**TASK PROMPT:** When you reach the line in the listing below that contains "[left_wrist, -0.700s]", begin returning lines exactly as written, and stop after the line that contains "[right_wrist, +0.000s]". Return no other lines.

--------------------------------

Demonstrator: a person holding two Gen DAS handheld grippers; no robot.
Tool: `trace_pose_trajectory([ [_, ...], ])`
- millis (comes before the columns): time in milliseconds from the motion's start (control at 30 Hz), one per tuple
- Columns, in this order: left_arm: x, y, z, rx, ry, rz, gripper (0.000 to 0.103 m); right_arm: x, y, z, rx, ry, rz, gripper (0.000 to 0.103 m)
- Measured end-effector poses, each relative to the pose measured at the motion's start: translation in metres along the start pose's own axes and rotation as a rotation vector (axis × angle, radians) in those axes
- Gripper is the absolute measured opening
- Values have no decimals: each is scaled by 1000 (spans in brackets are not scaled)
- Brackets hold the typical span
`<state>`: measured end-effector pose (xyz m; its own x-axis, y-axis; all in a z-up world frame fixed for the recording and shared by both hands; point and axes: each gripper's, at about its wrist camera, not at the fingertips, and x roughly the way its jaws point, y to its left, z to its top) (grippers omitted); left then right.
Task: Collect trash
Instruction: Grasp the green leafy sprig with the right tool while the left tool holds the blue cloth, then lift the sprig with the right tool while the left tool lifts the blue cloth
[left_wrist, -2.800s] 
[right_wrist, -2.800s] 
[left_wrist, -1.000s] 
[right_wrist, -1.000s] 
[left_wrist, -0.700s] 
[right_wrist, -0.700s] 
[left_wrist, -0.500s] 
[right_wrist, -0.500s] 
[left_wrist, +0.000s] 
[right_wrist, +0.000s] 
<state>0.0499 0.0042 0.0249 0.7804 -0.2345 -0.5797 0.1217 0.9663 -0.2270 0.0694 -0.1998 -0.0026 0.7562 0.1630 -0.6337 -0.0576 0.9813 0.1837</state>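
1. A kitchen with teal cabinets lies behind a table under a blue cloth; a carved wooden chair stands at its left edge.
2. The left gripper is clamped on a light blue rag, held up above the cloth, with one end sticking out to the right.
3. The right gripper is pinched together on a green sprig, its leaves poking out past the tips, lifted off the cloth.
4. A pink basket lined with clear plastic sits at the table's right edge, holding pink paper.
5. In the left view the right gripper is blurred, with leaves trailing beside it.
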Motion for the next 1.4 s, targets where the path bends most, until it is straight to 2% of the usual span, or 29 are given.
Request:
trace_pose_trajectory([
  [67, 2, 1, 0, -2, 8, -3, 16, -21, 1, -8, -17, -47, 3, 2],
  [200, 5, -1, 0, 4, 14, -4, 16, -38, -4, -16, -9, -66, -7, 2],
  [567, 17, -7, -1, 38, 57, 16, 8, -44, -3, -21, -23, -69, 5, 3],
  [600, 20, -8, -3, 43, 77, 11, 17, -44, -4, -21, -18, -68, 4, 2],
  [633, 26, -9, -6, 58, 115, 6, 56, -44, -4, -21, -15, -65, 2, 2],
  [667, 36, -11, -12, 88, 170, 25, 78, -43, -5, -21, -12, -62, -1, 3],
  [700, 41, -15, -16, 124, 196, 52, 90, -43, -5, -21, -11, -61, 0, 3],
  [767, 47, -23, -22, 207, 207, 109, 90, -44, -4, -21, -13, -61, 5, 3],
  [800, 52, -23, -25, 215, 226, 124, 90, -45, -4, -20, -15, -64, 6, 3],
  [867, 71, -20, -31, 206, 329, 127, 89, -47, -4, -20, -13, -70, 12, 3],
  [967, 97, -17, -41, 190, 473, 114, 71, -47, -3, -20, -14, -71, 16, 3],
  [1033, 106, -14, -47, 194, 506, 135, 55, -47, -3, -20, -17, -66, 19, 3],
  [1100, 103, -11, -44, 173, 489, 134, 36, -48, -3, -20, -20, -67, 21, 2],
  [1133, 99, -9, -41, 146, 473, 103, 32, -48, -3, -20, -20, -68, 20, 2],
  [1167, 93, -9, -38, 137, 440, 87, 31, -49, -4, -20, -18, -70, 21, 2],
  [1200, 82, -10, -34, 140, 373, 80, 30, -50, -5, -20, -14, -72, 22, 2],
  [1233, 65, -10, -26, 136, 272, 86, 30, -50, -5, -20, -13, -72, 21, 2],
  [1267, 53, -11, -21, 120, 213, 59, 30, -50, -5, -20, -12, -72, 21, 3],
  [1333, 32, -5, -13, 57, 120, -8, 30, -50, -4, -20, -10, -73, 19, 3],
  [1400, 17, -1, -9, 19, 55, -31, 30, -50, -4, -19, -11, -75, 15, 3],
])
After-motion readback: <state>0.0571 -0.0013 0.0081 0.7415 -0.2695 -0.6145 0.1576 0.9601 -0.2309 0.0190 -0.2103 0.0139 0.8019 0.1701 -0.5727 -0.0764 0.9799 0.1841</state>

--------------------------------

**ANSWER:**
[left_wrist, -0.700s] 
[right_wrist, -0.700s] 
[left_wrist, -0.500s] 
[right_wrist, -0.500s] 
[left_wrist, +0.000s] 
[right_wrist, +0.000s] 

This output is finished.